YOUR ASSIGNMENT
Please give the number of lines in the entries below that hold "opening", with no other words.

EXTRACTED ENTRIES
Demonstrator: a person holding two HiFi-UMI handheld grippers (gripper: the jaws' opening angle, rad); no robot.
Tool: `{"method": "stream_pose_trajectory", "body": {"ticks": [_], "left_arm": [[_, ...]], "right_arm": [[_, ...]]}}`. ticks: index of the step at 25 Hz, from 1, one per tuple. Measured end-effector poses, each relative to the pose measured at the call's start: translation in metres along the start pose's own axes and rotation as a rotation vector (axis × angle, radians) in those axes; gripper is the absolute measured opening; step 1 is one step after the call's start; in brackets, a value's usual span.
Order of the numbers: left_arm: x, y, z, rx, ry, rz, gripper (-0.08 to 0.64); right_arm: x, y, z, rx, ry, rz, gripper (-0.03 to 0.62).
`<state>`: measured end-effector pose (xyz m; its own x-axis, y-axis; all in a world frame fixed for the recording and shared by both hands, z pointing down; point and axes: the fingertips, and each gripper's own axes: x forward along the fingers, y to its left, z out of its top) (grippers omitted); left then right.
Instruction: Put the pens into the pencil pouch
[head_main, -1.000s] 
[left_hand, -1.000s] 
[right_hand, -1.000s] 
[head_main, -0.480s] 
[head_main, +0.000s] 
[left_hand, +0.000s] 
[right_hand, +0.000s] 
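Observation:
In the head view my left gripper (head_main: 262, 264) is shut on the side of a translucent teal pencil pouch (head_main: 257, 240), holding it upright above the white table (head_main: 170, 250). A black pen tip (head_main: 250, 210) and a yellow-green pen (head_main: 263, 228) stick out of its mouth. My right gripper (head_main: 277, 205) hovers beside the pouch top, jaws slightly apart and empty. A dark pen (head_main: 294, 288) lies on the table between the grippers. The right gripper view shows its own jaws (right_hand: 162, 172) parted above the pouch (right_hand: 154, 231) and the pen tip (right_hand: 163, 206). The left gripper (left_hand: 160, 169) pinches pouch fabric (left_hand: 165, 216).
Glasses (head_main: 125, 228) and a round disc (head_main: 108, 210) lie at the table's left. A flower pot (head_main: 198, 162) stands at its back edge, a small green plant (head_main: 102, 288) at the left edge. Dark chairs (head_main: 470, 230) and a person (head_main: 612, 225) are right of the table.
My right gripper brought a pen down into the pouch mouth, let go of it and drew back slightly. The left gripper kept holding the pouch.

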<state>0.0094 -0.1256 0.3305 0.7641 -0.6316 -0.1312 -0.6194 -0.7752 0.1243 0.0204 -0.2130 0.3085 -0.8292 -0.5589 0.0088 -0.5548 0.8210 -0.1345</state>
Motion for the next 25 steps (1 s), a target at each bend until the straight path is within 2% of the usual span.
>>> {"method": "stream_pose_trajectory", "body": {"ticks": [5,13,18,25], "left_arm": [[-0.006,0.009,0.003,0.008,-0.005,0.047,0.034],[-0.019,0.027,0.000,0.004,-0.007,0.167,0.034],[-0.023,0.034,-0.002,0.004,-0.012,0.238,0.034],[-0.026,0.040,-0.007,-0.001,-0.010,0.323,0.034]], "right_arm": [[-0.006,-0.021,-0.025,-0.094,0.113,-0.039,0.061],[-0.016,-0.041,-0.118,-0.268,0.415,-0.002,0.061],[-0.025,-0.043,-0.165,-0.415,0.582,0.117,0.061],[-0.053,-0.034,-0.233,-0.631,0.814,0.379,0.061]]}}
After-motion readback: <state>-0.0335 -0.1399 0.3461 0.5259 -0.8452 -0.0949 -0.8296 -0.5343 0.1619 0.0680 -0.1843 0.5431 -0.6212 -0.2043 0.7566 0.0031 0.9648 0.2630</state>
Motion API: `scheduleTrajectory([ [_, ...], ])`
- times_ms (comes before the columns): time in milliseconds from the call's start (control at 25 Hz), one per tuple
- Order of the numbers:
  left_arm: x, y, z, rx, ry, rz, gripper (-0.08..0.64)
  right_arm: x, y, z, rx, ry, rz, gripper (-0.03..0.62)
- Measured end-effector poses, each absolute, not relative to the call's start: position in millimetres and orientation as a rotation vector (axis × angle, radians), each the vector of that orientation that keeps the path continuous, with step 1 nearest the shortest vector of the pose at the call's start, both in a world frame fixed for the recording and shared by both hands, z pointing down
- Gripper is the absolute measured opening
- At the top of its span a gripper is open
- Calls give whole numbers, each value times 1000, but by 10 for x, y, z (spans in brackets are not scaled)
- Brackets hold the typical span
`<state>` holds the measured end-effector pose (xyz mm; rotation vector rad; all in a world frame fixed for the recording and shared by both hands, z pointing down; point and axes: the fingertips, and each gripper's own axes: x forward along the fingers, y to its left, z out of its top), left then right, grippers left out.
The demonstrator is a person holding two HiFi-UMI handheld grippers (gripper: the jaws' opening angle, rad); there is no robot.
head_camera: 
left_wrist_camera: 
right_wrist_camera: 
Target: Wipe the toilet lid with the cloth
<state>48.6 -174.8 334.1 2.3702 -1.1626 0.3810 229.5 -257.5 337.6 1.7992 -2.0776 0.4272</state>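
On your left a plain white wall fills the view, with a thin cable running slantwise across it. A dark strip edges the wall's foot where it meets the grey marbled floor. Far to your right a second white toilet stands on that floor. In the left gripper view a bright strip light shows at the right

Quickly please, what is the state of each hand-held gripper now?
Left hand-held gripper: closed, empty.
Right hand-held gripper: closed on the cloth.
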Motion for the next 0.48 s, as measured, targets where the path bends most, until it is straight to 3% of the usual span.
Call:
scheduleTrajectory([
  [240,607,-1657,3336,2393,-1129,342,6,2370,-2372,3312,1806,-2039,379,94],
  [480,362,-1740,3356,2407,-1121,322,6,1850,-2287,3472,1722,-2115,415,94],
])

RESPONSE AREA
4